Lee Ji-seop, an official of Korea Financial Industry Union, said some 65,000 out of about 100,000 union members will stage the one-day strike as planned unless their demands are met.
Union leader Kim Moo-ho met with Park in a tripartite committee and called for the government's efforts to resolve pending issues in the local financial sector, according to the union.
Senior presidential and government officials called for joint efforts with the union to address problems in the financial sector, according to the union.
Still, it remains unclear whether Park's meeting with union officials will help avert this week's planned strike.
The union has said it plans to address several issues during the strike, such as the government's push to slim down benefits at state-run financial firms and the appointment of high-ranking government officials to run such state-run financial firms.
Also Monday, Park's office renewed its calls for the parliamentary passage of a set of bills meant to revitalize the economy.
An Chong-bum, presidential secretary for economic affairs, said the passage of the bills is "urgently needed" for economic recovery.

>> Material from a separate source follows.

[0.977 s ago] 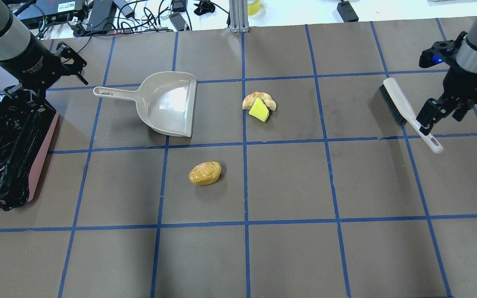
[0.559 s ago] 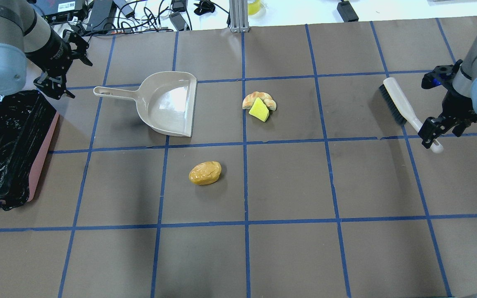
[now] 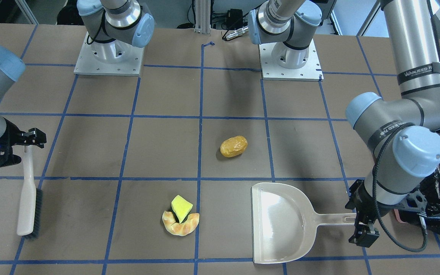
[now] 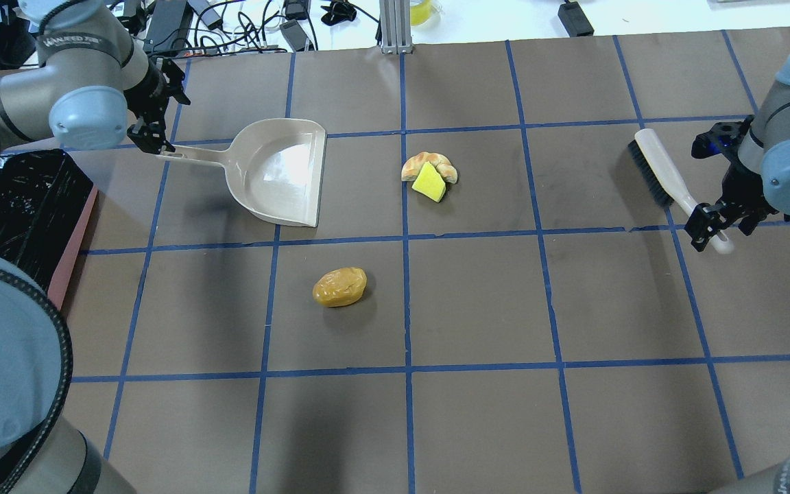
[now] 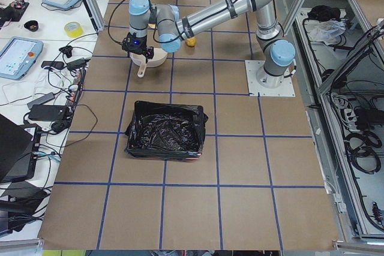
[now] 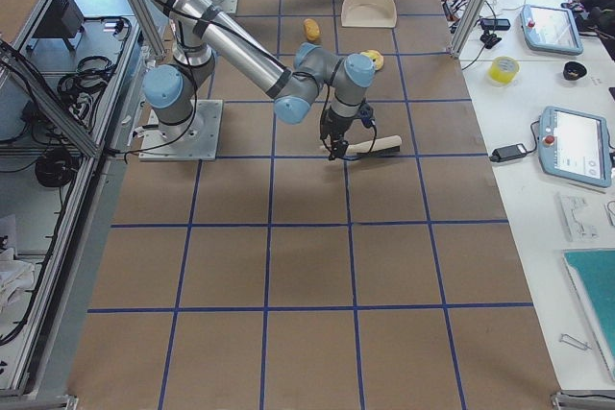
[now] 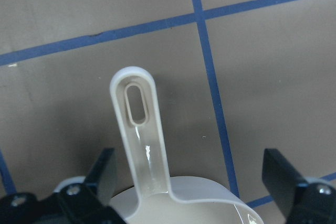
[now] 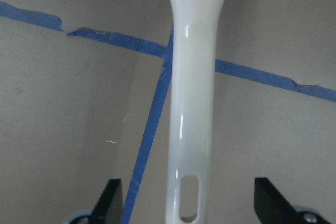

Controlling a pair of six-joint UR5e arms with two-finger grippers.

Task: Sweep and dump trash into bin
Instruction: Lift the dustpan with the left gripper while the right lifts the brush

His comments came as there was no end in sight to weeks of political standoff between the rival parties over a bill aimed at uncovering the truth behind April's deadly ferry sinking.
The opposition party has boycotted the passage of all other bills until after the ferry bill is endorsed by the parliament.
A key bone of contention in the bill is whether a proposed committee for an independent probe into the disaster should be given the right to investigate and indict those responsible for the tragedy, a demand of the victims' families.
The ruling party has rejected the call on the grounds that it could undermine the judicial system. (Yonhap)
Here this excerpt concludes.